DNA and chromatin organisation: from base pairs to topologically associating domains
From the chemistry of nucleotides through to the megabase-scale organisation of interphase chromosomes, the genome is folded across nine orders of magnitude in length. This page covers the canonical layers: base-pairing energetics, supercoiling and the topoisomerases that manage it, the histone octamer and the nucleosome core particle, the unresolved status of the 30 nm fibre, Hi-C and what it revealed, A/B compartments, and topologically associating domains.
Short version. DNA is an antiparallel double helix held together by hydrogen bonds and stabilised by base stacking. The duplex is supercoiled, and topoisomerases manage that supercoiling. ~147 bp wraps around a histone octamer to form the nucleosome core particle. Whether the 30 nm fibre exists in nuclei is contested. Above the nucleosome level, the genome partitions into chromatin loops, topologically associating domains (TADs), A/B compartments, and chromosome territories — a layered architecture mapped genome-wide by Hi-C since 2009.
Nucleotide chemistry
Each deoxyribonucleotide is a 2'-deoxyribose sugar bearing a nitrogenous base on its 1' carbon and a phosphate on its 5' carbon. The four canonical bases are adenine and guanine (purines, two-ring) and cytosine and thymine (pyrimidines, one-ring). Adjacent nucleotides are linked by a phosphodiester bond between the 3'-OH of one sugar and the 5'-phosphate of the next, giving the chain its 5'→3' polarity. The polymer is hydrophilic on the outside (sugar-phosphate backbone, deprotonated at physiological pH and therefore polyanionic) and hydrophobic on the inside (stacked bases).

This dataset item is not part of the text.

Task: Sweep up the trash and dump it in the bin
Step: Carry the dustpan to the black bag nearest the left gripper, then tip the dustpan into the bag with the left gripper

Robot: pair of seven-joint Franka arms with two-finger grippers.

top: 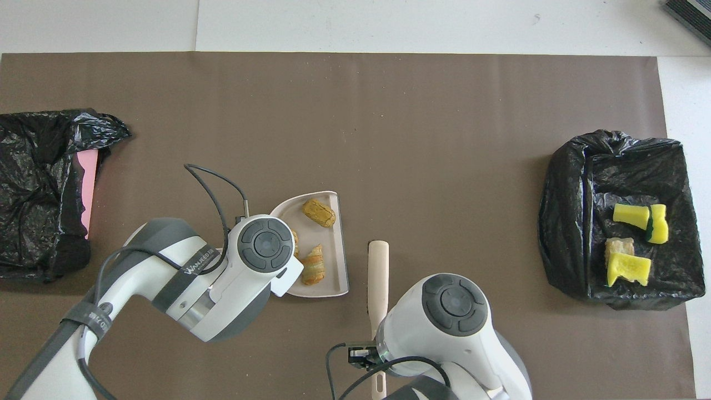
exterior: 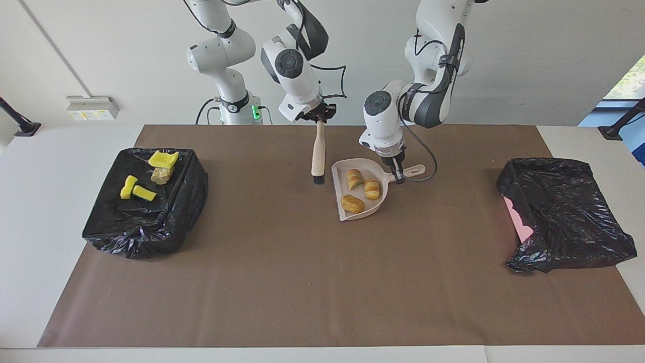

Two strands form an antiparallel duplex through base pairing. Adenine pairs with thymine through two hydrogen bonds; guanine pairs with cytosine through three. The 5'→3' direction of one strand runs opposite the 5'→3' direction of the other — the antiparallel orientation that allows complementary base contacts to form. The duplex is right-handed in B-form, with ~10.5 bp per turn under physiological salt and a mean rise of 3.4 Å per base pair. Major and minor grooves of distinct widths and chemistries expose base edges to protein readers; many DNA-binding proteins read sequence through major-groove contacts. The double helix was proposed by Watson and Crick 1953.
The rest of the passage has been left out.